TASK DETAILS: The line that contains "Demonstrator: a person" marks the end: retype the data below exactly from its first line through that line.

-------- INFORMATION SUPPLIED

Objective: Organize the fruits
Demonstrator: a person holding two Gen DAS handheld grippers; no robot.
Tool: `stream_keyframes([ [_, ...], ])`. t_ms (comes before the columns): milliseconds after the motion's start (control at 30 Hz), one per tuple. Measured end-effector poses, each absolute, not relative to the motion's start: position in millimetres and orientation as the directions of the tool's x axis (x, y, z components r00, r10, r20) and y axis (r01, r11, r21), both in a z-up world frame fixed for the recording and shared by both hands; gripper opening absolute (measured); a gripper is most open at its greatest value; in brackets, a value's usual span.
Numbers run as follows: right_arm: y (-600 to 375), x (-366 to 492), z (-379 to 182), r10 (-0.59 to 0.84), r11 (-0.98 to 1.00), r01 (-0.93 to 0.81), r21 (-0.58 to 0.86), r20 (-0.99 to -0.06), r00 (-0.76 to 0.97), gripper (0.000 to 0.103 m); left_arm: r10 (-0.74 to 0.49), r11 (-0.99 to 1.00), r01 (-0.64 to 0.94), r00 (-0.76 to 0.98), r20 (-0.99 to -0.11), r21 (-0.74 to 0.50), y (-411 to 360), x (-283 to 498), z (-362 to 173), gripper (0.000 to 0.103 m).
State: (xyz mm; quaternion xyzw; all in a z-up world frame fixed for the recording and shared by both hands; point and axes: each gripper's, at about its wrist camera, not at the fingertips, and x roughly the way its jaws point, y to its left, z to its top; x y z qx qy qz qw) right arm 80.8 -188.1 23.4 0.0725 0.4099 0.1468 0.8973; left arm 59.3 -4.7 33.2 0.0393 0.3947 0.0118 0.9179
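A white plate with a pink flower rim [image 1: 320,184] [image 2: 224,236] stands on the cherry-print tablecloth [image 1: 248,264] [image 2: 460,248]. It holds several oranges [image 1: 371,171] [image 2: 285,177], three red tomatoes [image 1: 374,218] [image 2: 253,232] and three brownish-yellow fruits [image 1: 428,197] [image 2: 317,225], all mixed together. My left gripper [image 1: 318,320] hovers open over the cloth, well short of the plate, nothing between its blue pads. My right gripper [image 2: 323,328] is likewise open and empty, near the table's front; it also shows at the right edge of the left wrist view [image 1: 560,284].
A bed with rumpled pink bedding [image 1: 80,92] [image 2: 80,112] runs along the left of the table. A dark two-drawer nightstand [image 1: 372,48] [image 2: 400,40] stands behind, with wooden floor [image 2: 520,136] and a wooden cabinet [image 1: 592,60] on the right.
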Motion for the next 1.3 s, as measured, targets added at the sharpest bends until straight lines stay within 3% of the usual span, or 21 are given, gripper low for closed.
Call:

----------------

RESPONSE:
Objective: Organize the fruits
Demonstrator: a person holding two Gen DAS handheld grippers; no robot.

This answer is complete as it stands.